The next blog will introduce the concept of the Community Connectors and the Health Connectors. Embryonic of the Social Prescribing now being brought in and the Link Workers working from the GP surgeries in Whitby district.
And then there is a bold statement that although there was a lot of thought that went into the the project, the next stages HAD NO PLAN. It was working with what was presented in creative ways. The Frome Project was populated by many people with ideas. I’m sure that some did not work out, but others did and some of those which didn’t were reshaped to succeed. We know that happens. What Whitby Community Alliance is doing is to provide a very flexible framework that will allow and encourage others to join in quite soon and people we don’t know of too! Opportunity knocks.
So, await the next instalment which may be the last possibly. The rest of the journey is one we have to walk on our own in Whitby but not alone from the influence of others down a similar track:-)
On a different theme
Here are photos of the “pop-up” Shed organised by Ed Horwood, the Reparation and Volunteer Development Officer for Youth Justice in our region. Ed came to Littlebeck nearly two years ago and discussed helping a young man make two bird boxes as agreed reparation for a victim. A remarkable experience to be a part of. Very compassionate in a sense.

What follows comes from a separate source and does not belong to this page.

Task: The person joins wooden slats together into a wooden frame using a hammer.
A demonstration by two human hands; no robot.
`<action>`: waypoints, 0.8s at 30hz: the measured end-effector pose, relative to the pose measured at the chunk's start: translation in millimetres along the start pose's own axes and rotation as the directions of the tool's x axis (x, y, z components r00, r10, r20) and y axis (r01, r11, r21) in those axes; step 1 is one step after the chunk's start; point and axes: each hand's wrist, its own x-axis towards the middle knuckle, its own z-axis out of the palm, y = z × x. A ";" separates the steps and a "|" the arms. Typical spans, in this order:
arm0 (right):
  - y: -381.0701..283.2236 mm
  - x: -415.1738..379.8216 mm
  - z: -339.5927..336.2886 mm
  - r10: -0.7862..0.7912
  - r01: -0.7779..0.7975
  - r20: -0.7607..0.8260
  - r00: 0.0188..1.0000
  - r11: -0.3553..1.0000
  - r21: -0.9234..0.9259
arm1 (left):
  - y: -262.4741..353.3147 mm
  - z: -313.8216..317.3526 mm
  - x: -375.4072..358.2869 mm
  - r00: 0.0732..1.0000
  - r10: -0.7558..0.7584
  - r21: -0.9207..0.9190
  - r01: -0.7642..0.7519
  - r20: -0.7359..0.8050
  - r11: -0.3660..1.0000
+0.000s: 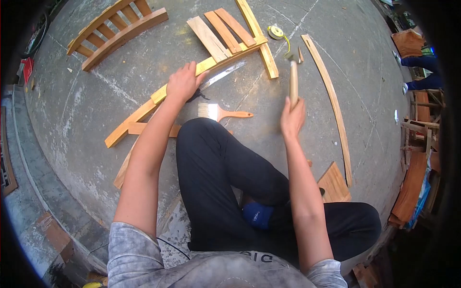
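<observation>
On the concrete floor (pixel 96 105), my left hand (pixel 183 82) presses flat on the wooden frame (pixel 211 62); my right hand (pixel 293 117) grips a raised hammer (pixel 293 72), paintbrush (pixel 221 113) between.

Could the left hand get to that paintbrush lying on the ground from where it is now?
Probably yes. The left hand presses on the curved wooden piece, and the paintbrush lies on bare concrete beside it, nothing between them. It would have to let go of the wood first.
</observation>
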 end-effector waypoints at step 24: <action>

Graham’s in a second Guernsey live videocast on Wednesday on the theme of Sheds and Young People. The main focus will be on a young man in the South of England who has wanted for a while to found an all-age Shed, intergenerational. We have been involved (with Scouts through Janine Pemberton) on workshops for older primary school age called Kidz Making Good. Plus a Youth Shed in
Sleights that began to shape nicely before lockdown came.
Ed Horwood’s innovative introduction of a 1:1 Shed as part of Youth Justice and restorative justice too, will I hope be something that we will also touch upon in the programme.
Innovation in large organisations is very difficult but Ed worked hard and carefully to bring the mobile Shed about (now not operating, of course!) (B&Q, Whitby Shed, the Sisters at Sneaton Priory and a former Councillor all helped it!
It is amazing that Frome took off as a project within the NHS!! There were I think special reasons for it that the book reveals quite a lot about. It’s called right people, right place, right time!